_GOAL OF THE EXERCISE_
An exact copy of the data is required. No picture may appear in it.

_RECORDED INFORMATION_
################

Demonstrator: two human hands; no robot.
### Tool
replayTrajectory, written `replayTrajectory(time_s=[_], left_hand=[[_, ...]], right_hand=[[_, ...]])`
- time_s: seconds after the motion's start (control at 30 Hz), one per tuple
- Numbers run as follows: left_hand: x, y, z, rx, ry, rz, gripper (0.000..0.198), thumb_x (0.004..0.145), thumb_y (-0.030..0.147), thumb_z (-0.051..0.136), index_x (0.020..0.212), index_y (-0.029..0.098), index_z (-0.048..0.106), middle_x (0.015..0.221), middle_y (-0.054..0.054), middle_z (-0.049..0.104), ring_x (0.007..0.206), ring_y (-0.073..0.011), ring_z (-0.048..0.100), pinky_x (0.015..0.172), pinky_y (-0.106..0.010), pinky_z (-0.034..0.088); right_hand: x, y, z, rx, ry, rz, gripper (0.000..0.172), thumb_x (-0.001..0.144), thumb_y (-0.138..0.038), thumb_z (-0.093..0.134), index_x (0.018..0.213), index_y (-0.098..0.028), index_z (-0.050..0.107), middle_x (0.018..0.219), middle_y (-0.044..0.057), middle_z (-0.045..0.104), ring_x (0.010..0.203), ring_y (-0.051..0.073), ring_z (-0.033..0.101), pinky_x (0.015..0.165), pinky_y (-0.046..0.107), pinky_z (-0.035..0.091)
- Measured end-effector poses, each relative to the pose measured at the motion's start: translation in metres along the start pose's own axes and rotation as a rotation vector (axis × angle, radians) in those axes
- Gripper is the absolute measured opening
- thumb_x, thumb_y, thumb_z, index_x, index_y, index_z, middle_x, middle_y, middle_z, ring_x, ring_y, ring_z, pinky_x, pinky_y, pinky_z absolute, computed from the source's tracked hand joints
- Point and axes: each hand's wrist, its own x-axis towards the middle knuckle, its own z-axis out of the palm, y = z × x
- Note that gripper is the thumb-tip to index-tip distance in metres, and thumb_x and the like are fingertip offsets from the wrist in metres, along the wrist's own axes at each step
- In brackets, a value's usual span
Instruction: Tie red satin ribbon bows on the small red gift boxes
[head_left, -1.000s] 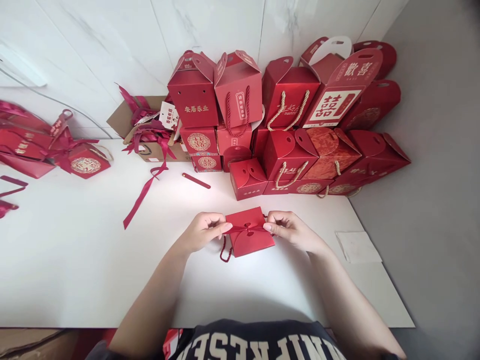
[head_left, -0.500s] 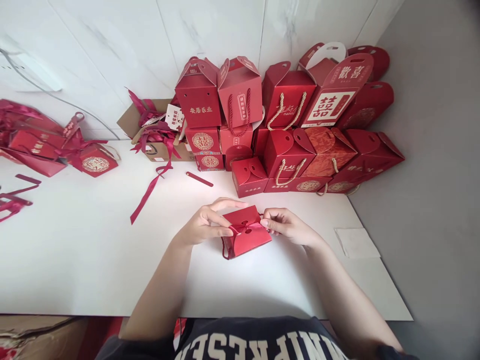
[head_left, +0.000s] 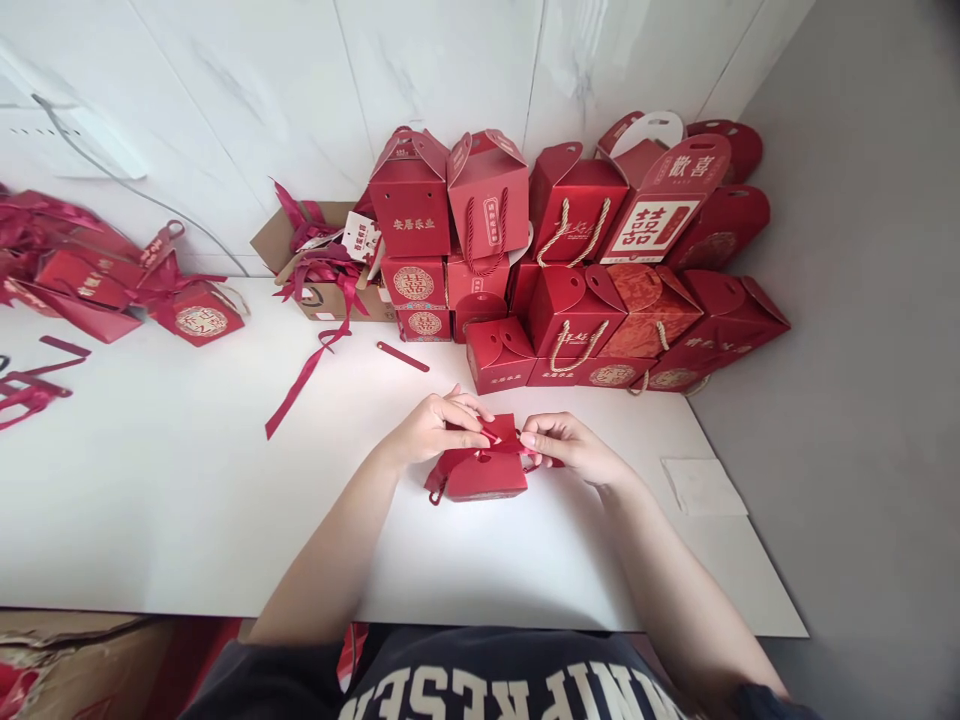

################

_ANSWER SECTION_
Demonstrator: two human hands; no robot.
### Tool
replayTrajectory, written `replayTrajectory(time_s=[_], left_hand=[[_, ...]], right_hand=[[_, ...]])`
- time_s: seconds after the motion's start (control at 30 Hz), one per tuple
- Numbers run as follows: left_hand: x, y, z, rx, ry, rz, gripper (0.000..0.198), thumb_x (0.004..0.145), thumb_y (-0.030..0.147), thumb_z (-0.051..0.136), index_x (0.020..0.212), index_y (-0.029..0.098), index_z (-0.048..0.106), middle_x (0.015..0.221), middle_y (-0.054..0.054), middle_z (-0.049..0.104), ring_x (0.007..0.206), ring_y (-0.073..0.011), ring_z (-0.048..0.100), pinky_x (0.015..0.172), pinky_y (-0.106..0.010), pinky_z (-0.034..0.088); right_hand: x, y, z, rx, ry, rz, gripper (0.000..0.172), thumb_x (-0.001..0.144), thumb_y (-0.138..0.038), thumb_z (-0.093..0.134), index_x (0.018..0.213), index_y (-0.098..0.028), index_z (-0.050..0.107), middle_x (0.018..0.219), middle_y (-0.044..0.057), middle_z (-0.045..0.104), ring_x (0.010..0.203), ring_y (-0.051..0.073), ring_z (-0.033..0.101), pinky_x (0.015..0.165), pinky_y (-0.046..0.107), pinky_z (-0.035..0.091)
- Measured end-effector poses, each relative to the pose measured at the motion's start: translation in metres along the start pose's own axes and rotation as a rotation vector (axis × angle, radians) in those axes
- Gripper is the absolute measured opening
- thumb_x, thumb_y, thumb_z, index_x, index_y, index_z, middle_x, middle_y, middle_z, ring_x, ring_y, ring_z, pinky_x, pinky_y, pinky_z absolute, computed from the source's tracked hand joints
- Point and axes: each hand's wrist, its own x-axis towards the middle knuckle, its own z-axis out of the palm, y = z × x
- Note that gripper is the thumb-tip to index-tip distance in metres, and thumb_x and the like are fingertip offsets from the wrist in metres, along the wrist's own axes at each step
- In brackets, a value's usual span
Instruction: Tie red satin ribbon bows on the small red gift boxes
[head_left, -1.000s] 
[head_left, -0.500s] 
[head_left, +0.000s] 

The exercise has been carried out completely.